WORK INSTRUCTIONS —
Word-for-word transcription is needed for all of the entries.

START DATA FOR THE TASK

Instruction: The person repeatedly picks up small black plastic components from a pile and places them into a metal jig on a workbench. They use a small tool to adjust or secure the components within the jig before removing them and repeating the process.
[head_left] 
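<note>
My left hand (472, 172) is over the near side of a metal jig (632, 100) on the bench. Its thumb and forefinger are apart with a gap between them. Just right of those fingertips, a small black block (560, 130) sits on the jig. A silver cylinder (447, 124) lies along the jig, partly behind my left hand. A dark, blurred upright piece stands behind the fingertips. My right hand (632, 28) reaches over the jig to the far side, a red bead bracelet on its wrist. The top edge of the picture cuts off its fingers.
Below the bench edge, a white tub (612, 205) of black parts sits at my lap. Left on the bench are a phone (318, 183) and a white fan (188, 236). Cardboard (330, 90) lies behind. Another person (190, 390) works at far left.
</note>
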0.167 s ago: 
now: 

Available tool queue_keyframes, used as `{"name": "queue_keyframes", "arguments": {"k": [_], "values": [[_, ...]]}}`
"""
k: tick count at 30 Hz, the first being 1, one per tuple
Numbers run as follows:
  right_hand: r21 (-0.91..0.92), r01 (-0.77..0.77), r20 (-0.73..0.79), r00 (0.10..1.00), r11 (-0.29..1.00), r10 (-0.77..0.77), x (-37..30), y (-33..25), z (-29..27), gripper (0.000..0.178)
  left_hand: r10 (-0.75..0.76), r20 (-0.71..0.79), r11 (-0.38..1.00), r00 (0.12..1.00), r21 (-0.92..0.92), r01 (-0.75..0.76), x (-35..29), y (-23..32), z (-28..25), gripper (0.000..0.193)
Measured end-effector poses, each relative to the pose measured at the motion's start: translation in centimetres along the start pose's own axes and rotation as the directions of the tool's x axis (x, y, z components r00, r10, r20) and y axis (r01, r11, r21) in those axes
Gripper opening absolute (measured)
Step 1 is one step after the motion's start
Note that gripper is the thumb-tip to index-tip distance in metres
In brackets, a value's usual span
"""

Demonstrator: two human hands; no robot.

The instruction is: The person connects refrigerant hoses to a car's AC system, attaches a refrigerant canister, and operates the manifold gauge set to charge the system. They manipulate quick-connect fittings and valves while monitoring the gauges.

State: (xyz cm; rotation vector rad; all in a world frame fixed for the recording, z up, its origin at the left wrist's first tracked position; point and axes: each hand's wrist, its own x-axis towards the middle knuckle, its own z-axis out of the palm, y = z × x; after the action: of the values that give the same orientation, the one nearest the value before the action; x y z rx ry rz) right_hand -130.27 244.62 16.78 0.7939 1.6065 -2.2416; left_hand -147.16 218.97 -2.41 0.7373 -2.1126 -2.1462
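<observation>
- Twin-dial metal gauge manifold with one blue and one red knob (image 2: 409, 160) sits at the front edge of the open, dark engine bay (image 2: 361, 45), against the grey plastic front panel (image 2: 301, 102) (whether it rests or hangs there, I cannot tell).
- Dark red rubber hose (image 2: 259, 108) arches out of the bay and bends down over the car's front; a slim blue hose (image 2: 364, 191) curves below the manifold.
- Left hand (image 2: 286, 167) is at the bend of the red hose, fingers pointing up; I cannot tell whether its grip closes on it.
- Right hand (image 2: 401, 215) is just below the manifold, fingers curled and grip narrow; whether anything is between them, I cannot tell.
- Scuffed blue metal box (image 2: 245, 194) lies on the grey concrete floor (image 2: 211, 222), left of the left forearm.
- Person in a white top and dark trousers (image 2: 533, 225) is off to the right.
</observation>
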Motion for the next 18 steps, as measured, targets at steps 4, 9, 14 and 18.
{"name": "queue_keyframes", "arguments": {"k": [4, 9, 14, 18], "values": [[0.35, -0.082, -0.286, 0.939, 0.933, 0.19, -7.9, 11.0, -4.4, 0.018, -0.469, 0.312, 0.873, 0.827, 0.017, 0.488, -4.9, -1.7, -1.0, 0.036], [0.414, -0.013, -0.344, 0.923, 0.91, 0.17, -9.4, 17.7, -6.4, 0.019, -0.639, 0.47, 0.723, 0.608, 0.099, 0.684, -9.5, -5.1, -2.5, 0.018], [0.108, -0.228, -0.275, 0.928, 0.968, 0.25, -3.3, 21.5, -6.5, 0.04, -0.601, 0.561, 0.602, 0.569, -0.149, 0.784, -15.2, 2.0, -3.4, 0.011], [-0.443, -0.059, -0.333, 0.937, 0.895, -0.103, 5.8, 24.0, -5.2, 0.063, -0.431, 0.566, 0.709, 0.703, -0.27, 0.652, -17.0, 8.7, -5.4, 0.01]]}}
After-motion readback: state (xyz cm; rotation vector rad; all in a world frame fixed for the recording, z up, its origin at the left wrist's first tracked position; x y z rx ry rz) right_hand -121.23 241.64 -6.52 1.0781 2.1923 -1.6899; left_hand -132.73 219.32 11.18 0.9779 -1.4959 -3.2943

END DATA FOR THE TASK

SOLUTION FOR THIS EXERCISE —
Instruction: The person repeatedly picks up small black plastic components from a pile and places them into a metal jig on a workbench. They use a small tool to adjust or secure the components within the jig before removing them and repeating the process.
[head_left] 
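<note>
My left hand (472, 172) is over the near side of a metal jig (632, 100) on the bench. Its thumb and forefinger are apart with a gap between them. Just right of those fingertips, a small black block (560, 130) sits on the jig. A silver cylinder (447, 124) lies along the jig, partly behind my left hand. A dark, blurred upright piece stands behind the fingertips. My right hand (632, 28) reaches over the jig to the far side, a red bead bracelet on its wrist. The top edge of the picture cuts off its fingers.
Below the bench edge, a white tub (612, 205) of black parts sits at my lap. Left on the bench are a phone (318, 183) and a white fan (188, 236). Cardboard (330, 90) lies behind. Another person (190, 390) works at far left.
</note>
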0.167 s ago: 
now: 

Available tool queue_keyframes, used as `{"name": "queue_keyframes", "arguments": {"k": [_], "values": [[_, ...]]}}`
"""
k: tick count at 30 Hz, the first being 1, one per tuple
Numbers run as follows:
  right_hand: r21 (-0.91..0.92), r01 (-0.77..0.77), r20 (-0.73..0.79), r00 (0.10..1.00), r11 (-0.29..1.00), r10 (-0.77..0.77), x (-37..30), y (-33..25), z (-29..27), gripper (0.000..0.178)
  left_hand: r10 (-0.75..0.76), r20 (-0.71..0.79), r11 (-0.38..1.00), r00 (0.12..1.00), r21 (-0.92..0.92), r01 (-0.75..0.76), x (-35..29), y (-23..32), z (-28..25), gripper (0.000..0.193)
Measured end-effector poses, each relative to the pose measured at the motion's start: translation in centimetres along the start pose's own axes and rotation as the directions of the tool's x axis (x, y, z components r00, r10, r20) and y axis (r01, r11, r21) in those axes
Gripper opening absolute (measured)
Step 1 is one step after the motion's start
Note that gripper is the thumb-tip to index-tip distance in metres
In brackets, a value's usual span
"""

Demonstrator: two human hands; no robot.

The instruction is: The person connects refrigerant hoses to a car's AC system, attaches a refrigerant canister, and operates the manifold gauge set to charge the system. They manipulate quick-connect fittings and valves while monitoring the gauges.

State: (xyz cm; rotation vector rad; all in a world frame fixed for the recording, z up, its origin at the left wrist's first tracked position; point and axes: each hand's wrist, its own x-axis towards the middle knuckle, its own z-axis out of the palm, y = z × x; after the action: of the values that give the same orientation, the one nearest the value before the action; x y z rx ry rz) right_hand -130.27 244.62 16.78 0.7939 1.6065 -2.2416; left_hand -147.16 218.97 -2.41 0.7373 -2.1126 -2.1462
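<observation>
- Twin-dial metal gauge manifold with one blue and one red knob (image 2: 409, 160) sits at the front edge of the open, dark engine bay (image 2: 361, 45), against the grey plastic front panel (image 2: 301, 102) (whether it rests or hangs there, I cannot tell).
- Dark red rubber hose (image 2: 259, 108) arches out of the bay and bends down over the car's front; a slim blue hose (image 2: 364, 191) curves below the manifold.
- Left hand (image 2: 286, 167) is at the bend of the red hose, fingers pointing up; I cannot tell whether its grip closes on it.
- Right hand (image 2: 401, 215) is just below the manifold, fingers curled and grip narrow; whether anything is between them, I cannot tell.
- Scuffed blue metal box (image 2: 245, 194) lies on the grey concrete floor (image 2: 211, 222), left of the left forearm.
- Person in a white top and dark trousers (image 2: 533, 225) is off to the right.
</observation>
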Motion for the next 18 steps, as measured, targets at steps 4, 9, 14 and 18.
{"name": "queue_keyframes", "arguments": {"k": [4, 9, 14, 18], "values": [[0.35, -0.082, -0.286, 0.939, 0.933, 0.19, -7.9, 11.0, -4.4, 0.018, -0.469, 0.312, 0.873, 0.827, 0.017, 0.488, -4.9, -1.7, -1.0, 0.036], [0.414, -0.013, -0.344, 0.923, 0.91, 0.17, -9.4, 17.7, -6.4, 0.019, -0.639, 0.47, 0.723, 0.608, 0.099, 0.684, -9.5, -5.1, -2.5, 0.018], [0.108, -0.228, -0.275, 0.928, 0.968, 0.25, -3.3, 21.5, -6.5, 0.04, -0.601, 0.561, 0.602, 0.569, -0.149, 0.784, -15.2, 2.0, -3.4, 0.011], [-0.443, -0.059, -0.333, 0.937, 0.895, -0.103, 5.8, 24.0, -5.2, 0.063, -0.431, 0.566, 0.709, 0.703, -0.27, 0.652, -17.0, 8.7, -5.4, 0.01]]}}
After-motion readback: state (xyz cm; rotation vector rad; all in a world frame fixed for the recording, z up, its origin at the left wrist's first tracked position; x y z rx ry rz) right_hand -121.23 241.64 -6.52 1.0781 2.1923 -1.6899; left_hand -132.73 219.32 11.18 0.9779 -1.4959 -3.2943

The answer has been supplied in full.